#### YOUR ASSIGNMENT:
For the data below, give again exactly the lines from the one containing "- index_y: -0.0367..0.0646" through the one containing "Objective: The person", both ends included, and no others.

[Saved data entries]

-=-=-=-=-

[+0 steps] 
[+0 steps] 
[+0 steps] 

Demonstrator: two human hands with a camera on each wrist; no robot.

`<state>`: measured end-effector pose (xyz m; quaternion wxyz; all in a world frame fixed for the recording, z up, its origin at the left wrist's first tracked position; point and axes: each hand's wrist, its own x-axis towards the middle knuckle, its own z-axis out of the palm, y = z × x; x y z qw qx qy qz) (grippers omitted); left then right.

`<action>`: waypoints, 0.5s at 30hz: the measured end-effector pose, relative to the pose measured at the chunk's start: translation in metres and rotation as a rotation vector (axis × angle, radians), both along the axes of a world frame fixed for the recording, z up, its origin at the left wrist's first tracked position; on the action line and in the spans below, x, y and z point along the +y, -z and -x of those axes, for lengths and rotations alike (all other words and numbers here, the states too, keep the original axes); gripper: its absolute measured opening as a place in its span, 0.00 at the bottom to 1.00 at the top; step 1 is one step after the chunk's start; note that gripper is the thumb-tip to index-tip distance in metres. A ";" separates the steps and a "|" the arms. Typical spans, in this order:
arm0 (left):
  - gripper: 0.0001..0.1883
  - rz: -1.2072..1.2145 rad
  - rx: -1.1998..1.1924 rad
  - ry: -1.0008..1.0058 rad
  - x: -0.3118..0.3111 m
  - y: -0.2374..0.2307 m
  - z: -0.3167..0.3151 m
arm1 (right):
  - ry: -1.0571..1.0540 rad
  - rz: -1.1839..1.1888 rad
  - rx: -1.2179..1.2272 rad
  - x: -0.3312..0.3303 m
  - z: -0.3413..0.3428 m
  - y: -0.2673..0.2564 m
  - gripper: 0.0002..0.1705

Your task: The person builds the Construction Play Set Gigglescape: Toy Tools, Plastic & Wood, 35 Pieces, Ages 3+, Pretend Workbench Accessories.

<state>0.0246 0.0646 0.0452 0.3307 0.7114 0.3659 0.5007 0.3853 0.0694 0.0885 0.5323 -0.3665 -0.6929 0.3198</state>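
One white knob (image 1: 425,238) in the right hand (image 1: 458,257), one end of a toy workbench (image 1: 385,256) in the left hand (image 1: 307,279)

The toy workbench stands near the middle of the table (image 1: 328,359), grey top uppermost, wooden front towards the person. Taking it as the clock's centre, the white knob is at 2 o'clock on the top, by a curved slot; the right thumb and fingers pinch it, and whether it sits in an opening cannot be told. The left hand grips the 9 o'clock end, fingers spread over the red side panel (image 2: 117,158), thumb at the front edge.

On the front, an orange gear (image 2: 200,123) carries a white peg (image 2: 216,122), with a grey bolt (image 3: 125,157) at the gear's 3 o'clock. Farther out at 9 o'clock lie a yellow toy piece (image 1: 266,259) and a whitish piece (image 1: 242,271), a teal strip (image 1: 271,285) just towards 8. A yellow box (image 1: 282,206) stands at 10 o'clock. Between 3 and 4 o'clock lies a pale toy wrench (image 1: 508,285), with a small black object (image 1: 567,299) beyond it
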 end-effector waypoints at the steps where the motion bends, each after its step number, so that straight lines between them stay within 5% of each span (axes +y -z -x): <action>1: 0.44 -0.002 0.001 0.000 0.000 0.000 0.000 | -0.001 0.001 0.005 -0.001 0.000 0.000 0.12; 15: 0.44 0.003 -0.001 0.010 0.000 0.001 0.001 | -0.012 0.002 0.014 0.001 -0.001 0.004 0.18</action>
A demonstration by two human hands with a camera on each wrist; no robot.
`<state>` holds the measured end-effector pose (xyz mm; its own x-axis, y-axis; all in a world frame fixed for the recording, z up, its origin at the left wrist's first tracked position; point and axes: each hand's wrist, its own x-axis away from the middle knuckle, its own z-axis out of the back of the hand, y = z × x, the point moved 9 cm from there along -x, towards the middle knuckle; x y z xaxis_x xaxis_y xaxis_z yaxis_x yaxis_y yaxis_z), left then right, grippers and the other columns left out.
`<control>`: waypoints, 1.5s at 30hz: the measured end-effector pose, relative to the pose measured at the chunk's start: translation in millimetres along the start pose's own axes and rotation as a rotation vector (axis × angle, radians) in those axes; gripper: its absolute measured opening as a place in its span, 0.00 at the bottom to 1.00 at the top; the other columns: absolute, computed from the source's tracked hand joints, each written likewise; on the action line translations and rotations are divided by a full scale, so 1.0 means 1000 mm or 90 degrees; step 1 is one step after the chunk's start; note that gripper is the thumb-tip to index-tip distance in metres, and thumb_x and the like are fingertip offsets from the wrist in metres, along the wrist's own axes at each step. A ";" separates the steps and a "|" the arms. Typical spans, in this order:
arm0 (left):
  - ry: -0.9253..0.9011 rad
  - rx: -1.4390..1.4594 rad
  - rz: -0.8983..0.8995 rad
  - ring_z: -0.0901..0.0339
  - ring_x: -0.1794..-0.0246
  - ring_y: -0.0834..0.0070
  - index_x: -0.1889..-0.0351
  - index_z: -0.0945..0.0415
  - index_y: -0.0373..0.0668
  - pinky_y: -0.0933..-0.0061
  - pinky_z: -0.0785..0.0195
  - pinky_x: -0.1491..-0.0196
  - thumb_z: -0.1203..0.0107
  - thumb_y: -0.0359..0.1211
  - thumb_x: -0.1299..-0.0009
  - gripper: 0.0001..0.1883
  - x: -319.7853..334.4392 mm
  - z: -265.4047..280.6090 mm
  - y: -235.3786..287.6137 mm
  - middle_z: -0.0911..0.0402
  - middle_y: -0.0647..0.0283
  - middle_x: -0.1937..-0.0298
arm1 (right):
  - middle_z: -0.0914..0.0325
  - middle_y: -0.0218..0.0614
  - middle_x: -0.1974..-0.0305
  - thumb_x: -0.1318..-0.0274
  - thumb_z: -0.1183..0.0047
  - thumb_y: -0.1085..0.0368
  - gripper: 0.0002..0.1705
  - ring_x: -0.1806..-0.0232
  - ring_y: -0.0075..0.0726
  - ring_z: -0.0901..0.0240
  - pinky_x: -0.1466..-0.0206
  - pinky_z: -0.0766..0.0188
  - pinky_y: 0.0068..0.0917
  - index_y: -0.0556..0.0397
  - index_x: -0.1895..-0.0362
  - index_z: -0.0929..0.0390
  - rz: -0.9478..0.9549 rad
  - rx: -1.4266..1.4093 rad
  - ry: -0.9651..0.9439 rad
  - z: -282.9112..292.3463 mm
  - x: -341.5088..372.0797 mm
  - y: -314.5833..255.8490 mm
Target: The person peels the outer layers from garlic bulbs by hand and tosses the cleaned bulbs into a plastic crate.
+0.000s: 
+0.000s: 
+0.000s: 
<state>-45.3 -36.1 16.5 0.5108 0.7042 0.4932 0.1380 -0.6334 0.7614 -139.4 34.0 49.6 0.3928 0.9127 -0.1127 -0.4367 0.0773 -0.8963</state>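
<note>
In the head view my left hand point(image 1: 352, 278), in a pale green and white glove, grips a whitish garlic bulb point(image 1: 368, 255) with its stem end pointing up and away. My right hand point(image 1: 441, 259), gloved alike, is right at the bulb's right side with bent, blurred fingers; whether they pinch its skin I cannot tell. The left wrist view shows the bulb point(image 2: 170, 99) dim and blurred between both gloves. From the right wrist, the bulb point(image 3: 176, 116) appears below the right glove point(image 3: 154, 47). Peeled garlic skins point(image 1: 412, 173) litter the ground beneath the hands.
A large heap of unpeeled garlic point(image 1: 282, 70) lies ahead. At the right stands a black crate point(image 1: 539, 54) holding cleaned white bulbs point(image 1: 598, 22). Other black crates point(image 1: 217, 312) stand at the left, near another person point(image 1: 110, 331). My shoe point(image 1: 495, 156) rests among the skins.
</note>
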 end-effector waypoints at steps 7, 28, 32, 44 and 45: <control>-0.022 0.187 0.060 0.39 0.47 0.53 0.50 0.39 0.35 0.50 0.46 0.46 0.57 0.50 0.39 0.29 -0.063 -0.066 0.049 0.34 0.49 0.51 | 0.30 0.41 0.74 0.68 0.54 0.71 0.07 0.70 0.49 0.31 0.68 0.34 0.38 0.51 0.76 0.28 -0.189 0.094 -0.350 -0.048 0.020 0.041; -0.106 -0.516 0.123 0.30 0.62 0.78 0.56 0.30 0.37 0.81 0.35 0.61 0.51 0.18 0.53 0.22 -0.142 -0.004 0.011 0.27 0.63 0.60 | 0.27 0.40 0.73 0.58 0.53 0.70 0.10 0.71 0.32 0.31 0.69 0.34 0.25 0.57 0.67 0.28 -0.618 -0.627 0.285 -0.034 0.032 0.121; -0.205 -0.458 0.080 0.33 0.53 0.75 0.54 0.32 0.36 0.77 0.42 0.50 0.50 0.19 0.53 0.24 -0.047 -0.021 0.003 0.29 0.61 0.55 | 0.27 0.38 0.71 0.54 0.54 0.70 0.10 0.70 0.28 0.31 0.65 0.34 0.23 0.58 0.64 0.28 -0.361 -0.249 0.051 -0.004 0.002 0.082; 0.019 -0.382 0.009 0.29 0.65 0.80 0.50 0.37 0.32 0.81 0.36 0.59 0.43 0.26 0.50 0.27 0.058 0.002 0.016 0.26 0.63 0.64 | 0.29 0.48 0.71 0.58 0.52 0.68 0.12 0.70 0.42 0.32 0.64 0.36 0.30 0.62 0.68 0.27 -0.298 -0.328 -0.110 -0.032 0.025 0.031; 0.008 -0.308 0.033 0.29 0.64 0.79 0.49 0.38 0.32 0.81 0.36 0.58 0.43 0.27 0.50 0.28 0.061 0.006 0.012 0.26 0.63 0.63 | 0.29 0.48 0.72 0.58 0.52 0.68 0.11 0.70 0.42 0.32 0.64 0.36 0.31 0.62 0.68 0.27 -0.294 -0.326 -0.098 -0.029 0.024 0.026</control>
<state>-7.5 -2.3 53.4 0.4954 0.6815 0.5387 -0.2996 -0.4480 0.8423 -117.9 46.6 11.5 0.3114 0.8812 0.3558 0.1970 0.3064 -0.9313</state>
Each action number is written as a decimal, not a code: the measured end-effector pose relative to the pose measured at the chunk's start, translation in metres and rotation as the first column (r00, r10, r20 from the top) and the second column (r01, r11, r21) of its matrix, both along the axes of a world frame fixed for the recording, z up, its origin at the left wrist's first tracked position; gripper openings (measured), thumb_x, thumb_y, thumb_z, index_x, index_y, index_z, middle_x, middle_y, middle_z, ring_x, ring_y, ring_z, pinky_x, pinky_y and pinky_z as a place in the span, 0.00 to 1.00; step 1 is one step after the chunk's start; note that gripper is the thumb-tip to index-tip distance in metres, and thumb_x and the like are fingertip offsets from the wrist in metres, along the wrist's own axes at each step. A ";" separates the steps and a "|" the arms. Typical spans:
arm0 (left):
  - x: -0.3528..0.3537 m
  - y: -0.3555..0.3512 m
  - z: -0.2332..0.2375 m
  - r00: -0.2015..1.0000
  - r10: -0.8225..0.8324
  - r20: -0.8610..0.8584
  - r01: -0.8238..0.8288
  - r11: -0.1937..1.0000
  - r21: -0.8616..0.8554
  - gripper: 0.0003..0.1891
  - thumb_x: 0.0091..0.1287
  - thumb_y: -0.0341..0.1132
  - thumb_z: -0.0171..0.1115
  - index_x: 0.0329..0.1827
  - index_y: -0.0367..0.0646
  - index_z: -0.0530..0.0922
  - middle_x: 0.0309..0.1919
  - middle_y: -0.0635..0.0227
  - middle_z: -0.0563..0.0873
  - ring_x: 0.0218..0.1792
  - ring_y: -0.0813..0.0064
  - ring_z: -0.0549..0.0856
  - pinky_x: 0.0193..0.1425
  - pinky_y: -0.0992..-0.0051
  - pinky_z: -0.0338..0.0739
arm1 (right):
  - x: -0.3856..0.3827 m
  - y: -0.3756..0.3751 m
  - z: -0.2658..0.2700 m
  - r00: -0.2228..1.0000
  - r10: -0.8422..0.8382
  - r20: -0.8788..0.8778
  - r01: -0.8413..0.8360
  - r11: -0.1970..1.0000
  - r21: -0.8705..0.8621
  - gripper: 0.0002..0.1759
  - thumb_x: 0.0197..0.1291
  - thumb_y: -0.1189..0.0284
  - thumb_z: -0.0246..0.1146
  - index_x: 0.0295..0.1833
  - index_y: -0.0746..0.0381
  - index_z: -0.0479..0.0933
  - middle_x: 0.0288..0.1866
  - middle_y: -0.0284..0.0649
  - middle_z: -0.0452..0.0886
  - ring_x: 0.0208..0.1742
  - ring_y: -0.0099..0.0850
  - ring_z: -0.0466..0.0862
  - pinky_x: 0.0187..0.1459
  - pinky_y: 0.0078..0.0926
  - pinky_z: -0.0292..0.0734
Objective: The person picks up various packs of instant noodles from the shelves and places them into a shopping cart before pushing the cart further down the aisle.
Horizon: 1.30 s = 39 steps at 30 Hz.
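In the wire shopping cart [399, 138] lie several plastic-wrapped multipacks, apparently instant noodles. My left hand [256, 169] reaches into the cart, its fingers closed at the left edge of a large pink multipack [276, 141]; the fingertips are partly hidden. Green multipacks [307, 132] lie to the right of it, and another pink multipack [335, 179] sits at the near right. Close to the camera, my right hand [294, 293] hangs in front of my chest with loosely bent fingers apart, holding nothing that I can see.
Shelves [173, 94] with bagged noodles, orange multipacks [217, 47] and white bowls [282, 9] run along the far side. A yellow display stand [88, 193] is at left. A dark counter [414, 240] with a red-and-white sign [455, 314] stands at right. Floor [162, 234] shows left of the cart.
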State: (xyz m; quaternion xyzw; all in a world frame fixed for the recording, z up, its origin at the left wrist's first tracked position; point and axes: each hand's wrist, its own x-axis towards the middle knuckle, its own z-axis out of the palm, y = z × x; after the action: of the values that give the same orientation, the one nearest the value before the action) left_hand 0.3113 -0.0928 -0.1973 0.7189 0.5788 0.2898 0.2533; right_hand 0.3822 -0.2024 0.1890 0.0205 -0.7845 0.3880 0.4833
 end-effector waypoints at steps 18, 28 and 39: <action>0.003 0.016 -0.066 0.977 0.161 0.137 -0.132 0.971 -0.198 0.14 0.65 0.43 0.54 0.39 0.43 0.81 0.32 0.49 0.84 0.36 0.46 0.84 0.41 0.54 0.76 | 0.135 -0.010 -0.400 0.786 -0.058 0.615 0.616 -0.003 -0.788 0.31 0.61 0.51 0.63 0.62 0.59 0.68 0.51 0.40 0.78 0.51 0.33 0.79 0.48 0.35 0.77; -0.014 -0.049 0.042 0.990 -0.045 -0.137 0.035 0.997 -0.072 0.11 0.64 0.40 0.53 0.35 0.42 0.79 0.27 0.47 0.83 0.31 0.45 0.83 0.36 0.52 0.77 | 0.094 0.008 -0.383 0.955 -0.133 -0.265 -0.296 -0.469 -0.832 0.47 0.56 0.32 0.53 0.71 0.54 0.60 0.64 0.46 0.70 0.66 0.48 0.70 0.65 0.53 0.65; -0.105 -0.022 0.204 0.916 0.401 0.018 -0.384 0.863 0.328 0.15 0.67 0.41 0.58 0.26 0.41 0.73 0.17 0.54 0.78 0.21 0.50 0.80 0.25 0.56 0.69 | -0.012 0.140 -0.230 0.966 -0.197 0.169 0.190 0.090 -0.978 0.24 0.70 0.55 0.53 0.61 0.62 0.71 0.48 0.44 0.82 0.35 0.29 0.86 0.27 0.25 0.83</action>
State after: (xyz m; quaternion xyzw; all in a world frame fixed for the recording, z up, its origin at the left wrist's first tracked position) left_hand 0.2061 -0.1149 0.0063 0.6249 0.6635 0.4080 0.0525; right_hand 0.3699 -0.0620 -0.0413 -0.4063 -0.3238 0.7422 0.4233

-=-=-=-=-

#### FINISHED TASK:
  - index_y: -0.0367..0.0646
  - index_z: -0.0530..0.0922
  - middle_x: 0.0309..0.1919
  - middle_y: -0.0635..0.0227
  - middle_z: -0.0563..0.0873
  - ring_x: 0.0218..0.1792
  - ring_y: -0.0813..0.0064
  - ring_z: -0.0549..0.0856
  - pinky_x: 0.0193..0.1425
  - pinky_y: -0.0992..-0.0051
  - pinky_z: -0.0338..0.0739
arm1 (right):
  - x: -0.3856..0.3827 m
  - y: -0.3756..0.3751 m
  - z: -0.2658..0.2700 m
  - r00: -0.2228..1.0000
  - r10: -0.8422..0.8382
  - r20: -0.8788..0.8778
  - r01: -0.8413..0.8360
  - r11: -0.1970..1.0000
  - r21: -0.8705..0.8621
  - gripper: 0.0002..0.1759
  - thumb_x: 0.0197..0.1291
  - thumb_y: -0.1189..0.0284
  - thumb_z: -0.0246..0.1146
  - index_x: 0.0295..0.1833
  - index_y: -0.0746..0.0381
  - index_z: -0.0479..0.0933
  - middle_x: 0.0288..0.1866
  - middle_y: -0.0284..0.0649
  - middle_z: -0.0452..0.0886
  - ring_x: 0.0208..0.1742
  - ring_y: -0.0099..0.0850
  - ring_z: -0.0466..0.0862
  - pinky_x: 0.0187..0.1459
  - pinky_y: 0.0078..0.0926
  - pinky_z: -0.0292..0.0734
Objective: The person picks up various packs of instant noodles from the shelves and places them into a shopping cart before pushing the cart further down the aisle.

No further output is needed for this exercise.